[Elecraft] S-Meter Calibration

George, W5YR [email protected]
Mon Feb 11 13:26:11 2002


Although the Kachina 505 DSP radio has a few drawbacks, one of its sterling
qualities is an S-meter that operates just as Bob describes: from a
calibration table. It can read out in S units, dbm or microvolts.

I have been pleased to see that the Icom 756 PRO S-meter follows very
closely with the Kachina meter when doing A/B tests. A brief comparison
with a K2 showed that the K2 usually reads "in the ballpark" although it
offers much less resolution due to the LED display. 

Another convenient feature of the Kachina is output power controllable to
within 0.1 db of the indicated value. I use this feature as an attenuator
test generator to evaluate and calibrate wattmeters. For example, the
wattmeter in my MFJ 989C is right on at 10 watts up to 100 watts, to within
a pointer width, but has increasing error below 10 watts. The QRP level of
5 watts actually is indicated at 7.5 - 8 watts on the meter scale.

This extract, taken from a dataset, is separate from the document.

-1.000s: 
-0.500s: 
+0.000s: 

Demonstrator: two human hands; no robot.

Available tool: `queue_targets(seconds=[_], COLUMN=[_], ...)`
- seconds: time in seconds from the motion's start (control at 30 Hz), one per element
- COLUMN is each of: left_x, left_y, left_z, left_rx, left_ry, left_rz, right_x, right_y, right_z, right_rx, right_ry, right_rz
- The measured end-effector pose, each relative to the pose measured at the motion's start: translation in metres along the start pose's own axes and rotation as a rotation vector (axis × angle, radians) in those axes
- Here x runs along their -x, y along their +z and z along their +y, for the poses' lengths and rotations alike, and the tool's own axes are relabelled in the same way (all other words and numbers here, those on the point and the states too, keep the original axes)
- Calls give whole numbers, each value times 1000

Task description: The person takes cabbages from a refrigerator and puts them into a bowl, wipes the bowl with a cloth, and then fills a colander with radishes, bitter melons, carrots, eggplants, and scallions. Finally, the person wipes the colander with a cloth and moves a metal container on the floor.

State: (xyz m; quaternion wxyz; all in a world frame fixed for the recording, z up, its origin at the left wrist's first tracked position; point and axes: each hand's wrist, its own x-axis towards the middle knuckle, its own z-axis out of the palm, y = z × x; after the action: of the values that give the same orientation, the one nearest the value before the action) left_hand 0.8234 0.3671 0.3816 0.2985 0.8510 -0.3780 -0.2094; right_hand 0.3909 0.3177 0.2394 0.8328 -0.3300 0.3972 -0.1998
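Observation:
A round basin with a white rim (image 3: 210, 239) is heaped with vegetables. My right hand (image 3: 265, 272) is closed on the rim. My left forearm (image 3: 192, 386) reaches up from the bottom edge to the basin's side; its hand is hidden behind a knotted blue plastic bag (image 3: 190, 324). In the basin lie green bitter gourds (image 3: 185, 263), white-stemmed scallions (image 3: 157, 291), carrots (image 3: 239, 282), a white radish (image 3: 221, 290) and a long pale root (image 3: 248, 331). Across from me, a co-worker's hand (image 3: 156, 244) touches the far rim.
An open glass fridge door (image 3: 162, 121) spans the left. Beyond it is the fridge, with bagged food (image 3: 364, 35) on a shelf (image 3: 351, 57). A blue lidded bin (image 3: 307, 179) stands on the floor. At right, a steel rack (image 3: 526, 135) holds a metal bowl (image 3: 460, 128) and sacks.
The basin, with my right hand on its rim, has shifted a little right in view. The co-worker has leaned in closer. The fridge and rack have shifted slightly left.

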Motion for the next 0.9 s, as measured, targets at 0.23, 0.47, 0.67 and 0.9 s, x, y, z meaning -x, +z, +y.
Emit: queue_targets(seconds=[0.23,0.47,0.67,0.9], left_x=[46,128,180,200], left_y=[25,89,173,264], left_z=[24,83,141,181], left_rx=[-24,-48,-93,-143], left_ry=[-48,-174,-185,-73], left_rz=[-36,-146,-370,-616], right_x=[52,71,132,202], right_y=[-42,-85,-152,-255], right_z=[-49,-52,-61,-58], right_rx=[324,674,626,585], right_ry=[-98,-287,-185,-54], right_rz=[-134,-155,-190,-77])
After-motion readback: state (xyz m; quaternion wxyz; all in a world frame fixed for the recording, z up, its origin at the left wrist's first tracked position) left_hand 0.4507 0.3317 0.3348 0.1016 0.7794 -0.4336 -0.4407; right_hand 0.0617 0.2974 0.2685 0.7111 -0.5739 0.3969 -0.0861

I know none of this applies to the Elecraft products, but I just wanted Bob
to know that at least one commercial radio has realized his goal. I suspect
that many if not most high-end military receivers have as well, but at
multiple kilobuck prices.

72/73/oo, George W5YR - the Yellow Rose of Texas         
Fairview, TX 30 mi NE of Dallas in Collin county EM13qe   
Amateur Radio W5YR, in the 56th year and it just keeps getting better!
QRP-L 1373 NETXQRP 6 SOC 262 COG 8 FPQRP 404 TEN-X 11771
Icom IC-756PRO #02121  Kachina #91900556  IC-765 #02437

All outgoing email virus-checked by Norton Anti-Virus 2002


"Bob Lewis (AA4PB)" wrote:
> 
> > In theory, I like the idea of calibrating the S-meter to show S-9 at
> 50 uV.
> 
> One problem is that unless you've done some very careful receiver
> design, the reading would only be accurate at one meter reading (S-9)
> and on the band that the calibration was done. Using firmware, it
> might be possible to provide a calibration table that would compensate
> for different receiver gains on different bands and for the
> differences at different signal levels including whether or not the
> preamp was switched on. Unfortunately not many of us would have the
> test equipment available to do an accurate calibration of the system.